Sesekali Al mengusap bibir Di dengan jempolnya saat ada makanan yang sedikit berlepotan.
"Al aku malu, lagi pula tanganmu kotor," ujar Di, Al menggeleng.
"Malu pada siapa, tidak ada orang di sini, di ruang yang aku pesan ini hanya ada kita berdua, ini ruang vip, lalu masalah jariku kotor tak masalah, aku ingin menebus kesakitanmu meski ini tak ada artinya,"
Kata-kata Al membuat Di ingin menangis.
Setelah Di selesai makan Al, mulai menyuapi dirinya sendiri.
"Kau tak ingin menyuapiku?" goda Al dan Di membulatkan matanya.
"Eemm kkaa..kau mau aku suapi?" tanya Di gugup dan Al mengangguk, perlahan Diandra menyuapi Al, ia berusaha tidak menatap mata Al yang terus menatapnya, ia berpura-pura konsentrasi pada makanan dan bibir Al yang mengunyah makanan.

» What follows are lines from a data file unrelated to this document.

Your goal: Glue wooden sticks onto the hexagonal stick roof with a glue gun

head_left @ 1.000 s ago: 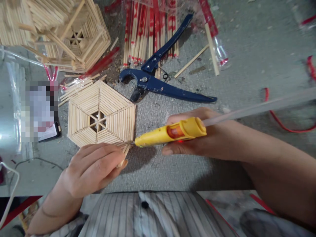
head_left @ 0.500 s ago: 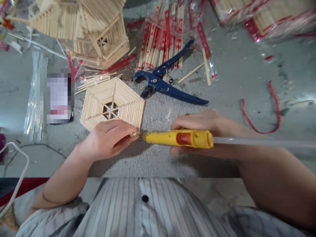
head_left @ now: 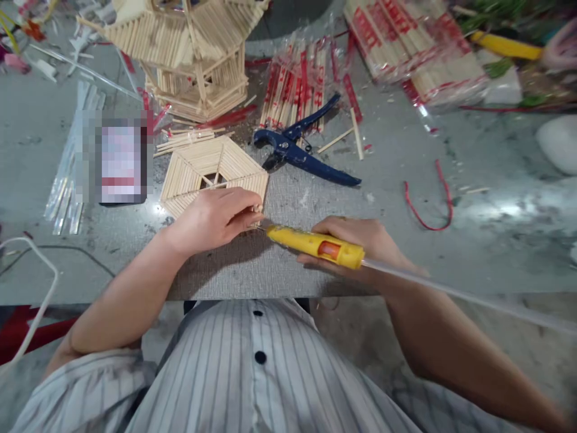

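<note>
My left hand (head_left: 211,219) is closed in a pinch on a small wooden stick (head_left: 257,208), whose pale end shows past the fingertips. Under and behind that hand lies a flat hexagonal panel of wooden sticks (head_left: 246,161), with a spoked opening in its middle. My right hand (head_left: 367,234) is wrapped around a yellow hot glue gun (head_left: 304,242); its fingers are partly hidden by the gun. The nozzle points left, close to the left fingertips; whether it touches the stick I cannot tell. A clear glue stick (head_left: 415,278) runs out of the gun's rear.
Beyond the panel lies a blue-handled cutter (head_left: 311,162). A tiered stick model (head_left: 198,84) stands at the back. Packs of wrapped chopsticks (head_left: 392,36), clear glue sticks (head_left: 67,162), a blurred phone-like object (head_left: 121,162) and a red cord (head_left: 451,201) lie around.
The head view has shifted, showing more of the table's right side. The glue gun has gone from nearly level to slanted, its rear end lower. Both hands keep their hold.
</note>
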Demonstrator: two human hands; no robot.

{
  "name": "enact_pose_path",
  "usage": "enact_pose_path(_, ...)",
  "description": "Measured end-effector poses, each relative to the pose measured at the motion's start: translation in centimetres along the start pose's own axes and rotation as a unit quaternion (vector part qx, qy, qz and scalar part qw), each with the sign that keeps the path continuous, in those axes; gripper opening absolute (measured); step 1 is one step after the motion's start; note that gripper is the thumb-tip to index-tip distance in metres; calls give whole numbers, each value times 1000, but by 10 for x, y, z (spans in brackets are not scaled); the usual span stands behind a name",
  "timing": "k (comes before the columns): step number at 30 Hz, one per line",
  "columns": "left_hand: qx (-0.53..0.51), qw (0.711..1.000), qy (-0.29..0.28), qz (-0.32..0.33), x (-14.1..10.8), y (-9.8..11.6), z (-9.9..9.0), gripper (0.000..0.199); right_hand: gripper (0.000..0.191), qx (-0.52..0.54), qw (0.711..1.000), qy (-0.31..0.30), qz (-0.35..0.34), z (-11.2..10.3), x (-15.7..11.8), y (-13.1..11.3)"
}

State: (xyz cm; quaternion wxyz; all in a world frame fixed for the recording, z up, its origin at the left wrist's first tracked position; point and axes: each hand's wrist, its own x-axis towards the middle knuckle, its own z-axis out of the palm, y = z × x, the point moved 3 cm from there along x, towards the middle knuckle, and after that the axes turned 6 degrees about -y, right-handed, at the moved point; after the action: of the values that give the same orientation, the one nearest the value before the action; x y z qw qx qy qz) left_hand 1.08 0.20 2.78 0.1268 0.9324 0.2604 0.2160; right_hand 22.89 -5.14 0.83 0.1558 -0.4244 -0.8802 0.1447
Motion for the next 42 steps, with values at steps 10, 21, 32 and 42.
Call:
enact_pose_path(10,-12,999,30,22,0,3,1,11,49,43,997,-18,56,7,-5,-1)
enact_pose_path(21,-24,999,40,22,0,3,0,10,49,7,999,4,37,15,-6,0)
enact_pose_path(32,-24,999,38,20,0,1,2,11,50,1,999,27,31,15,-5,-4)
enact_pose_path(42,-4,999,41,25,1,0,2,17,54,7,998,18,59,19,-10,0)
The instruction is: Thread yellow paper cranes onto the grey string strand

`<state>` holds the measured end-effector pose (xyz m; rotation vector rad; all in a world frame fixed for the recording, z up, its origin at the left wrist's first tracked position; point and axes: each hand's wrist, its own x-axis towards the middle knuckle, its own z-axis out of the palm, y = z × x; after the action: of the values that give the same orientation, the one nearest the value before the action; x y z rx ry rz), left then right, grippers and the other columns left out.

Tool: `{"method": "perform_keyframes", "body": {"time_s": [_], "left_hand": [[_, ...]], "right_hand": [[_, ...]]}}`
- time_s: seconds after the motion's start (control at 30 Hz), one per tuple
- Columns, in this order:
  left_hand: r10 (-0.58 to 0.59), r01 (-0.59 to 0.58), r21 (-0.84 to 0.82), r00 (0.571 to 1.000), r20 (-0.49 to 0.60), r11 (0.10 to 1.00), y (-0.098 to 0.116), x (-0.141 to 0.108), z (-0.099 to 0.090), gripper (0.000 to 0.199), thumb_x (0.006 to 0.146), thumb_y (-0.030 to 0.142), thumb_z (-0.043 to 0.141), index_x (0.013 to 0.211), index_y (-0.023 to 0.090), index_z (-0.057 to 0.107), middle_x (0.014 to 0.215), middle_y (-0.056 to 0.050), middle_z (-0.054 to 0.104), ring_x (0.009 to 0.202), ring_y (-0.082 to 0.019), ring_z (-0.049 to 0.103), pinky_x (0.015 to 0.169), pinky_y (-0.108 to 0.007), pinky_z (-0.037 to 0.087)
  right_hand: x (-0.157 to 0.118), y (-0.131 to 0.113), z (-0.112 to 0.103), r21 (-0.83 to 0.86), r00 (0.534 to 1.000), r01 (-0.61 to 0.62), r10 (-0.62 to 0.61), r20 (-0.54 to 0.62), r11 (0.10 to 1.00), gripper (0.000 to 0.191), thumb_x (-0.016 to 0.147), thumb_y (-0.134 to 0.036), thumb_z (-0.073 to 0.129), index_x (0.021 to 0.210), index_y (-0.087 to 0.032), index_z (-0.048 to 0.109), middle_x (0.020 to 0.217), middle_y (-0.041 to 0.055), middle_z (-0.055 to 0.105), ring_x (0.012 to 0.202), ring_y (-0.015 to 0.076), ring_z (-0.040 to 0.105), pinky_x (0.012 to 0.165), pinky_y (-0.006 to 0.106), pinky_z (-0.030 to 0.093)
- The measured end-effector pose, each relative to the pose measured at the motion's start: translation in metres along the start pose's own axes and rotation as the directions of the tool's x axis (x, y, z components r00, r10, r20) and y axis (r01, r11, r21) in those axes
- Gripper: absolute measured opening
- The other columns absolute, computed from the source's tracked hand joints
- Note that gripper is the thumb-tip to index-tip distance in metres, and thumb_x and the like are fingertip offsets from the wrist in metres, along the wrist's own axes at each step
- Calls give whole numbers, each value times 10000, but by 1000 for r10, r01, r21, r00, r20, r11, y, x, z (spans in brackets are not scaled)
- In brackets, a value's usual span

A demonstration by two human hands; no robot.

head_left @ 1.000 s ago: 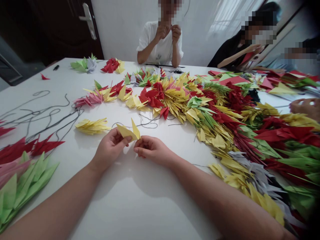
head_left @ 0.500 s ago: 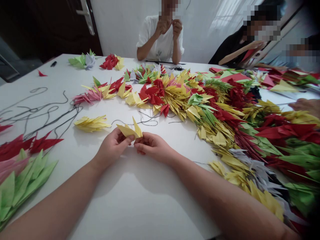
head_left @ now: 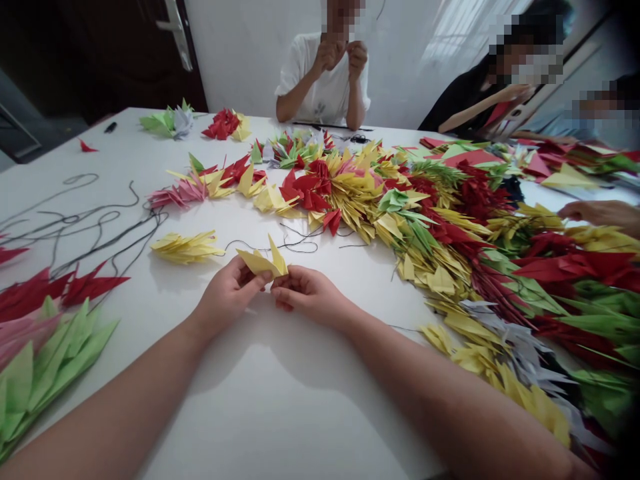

Setelah selesai Al nampak menelpon seseorang dan tak lama muncul orang yang terlihat sangat patuh pada Al, menyerahkan sebuah kotak kecil berwarna offwhite lalu ia ke luar lagi meninggalkan mereka berdua.
"Aku boleh meminta kadoku lagi padamu Di?" tanya Al dan Diandra mengangguk.
Al bangkit, membuka kotak kecil dan berlutut di depan Diandra.
"Menikahlah lagi secara agama denganku Di, aku meminta dengan sangat, aku tak tahu ini cara yang benar atau bagaimana, akuuu...aku mencintaimu Diandra," ujar Al dengan wajah memelas.
Diandra terlihat kaget dan gugup karena ia tak mengira Al akan melakukan itu, mata Di berkaca-kaca dan hanya mendekap tangannya di dada.